DATASET SECTION section start

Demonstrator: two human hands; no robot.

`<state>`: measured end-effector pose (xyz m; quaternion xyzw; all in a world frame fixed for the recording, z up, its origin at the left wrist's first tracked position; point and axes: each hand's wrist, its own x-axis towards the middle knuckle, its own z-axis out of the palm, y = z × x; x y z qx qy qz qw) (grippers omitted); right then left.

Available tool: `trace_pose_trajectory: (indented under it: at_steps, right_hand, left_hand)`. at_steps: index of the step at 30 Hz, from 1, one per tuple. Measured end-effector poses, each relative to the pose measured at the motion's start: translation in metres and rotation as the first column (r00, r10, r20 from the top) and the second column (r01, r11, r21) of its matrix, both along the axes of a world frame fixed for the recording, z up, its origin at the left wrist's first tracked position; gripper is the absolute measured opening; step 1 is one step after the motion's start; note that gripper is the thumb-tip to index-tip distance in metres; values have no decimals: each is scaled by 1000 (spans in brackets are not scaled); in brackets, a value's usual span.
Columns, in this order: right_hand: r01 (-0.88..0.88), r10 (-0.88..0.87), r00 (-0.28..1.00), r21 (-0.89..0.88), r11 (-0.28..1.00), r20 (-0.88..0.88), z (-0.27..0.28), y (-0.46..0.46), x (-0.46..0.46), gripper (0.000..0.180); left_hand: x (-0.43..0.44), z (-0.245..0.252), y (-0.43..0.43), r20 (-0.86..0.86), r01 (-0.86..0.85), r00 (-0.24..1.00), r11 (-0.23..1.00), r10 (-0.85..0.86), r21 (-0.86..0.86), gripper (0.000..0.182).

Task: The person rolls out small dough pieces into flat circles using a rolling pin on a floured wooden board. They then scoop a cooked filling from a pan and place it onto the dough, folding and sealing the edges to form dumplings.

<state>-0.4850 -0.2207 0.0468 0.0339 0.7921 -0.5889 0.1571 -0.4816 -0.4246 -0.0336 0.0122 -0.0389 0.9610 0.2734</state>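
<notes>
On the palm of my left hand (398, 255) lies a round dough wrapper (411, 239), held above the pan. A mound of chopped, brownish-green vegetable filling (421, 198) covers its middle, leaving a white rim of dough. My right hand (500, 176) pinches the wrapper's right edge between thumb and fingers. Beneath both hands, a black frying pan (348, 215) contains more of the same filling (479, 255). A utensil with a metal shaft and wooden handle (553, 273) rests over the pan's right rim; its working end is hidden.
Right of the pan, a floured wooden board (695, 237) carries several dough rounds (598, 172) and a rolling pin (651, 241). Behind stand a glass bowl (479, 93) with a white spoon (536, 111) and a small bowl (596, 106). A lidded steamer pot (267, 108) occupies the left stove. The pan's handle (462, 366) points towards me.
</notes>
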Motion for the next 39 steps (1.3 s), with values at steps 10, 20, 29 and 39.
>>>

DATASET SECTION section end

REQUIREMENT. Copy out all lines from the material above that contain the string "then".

RESPONSE FOR THIS EXERCISE.
`<state>`: measured end-effector pose (xyz m; quaternion xyzw; all in a world frame fixed for the recording, z up, its origin at the left wrist's first tracked position; point and axes: each hand's wrist, its own x-axis towards the middle knuckle, its own z-axis out of the palm, y = z × x; x y z qx qy qz qw) (grippers omitted); right then left.
Task: The person rolls out small dough pieces into flat circles using a rolling pin on a floured wooden board. They then scoop a cooked filling from a pan and place it onto the dough, folding and sealing the edges to form dumplings.

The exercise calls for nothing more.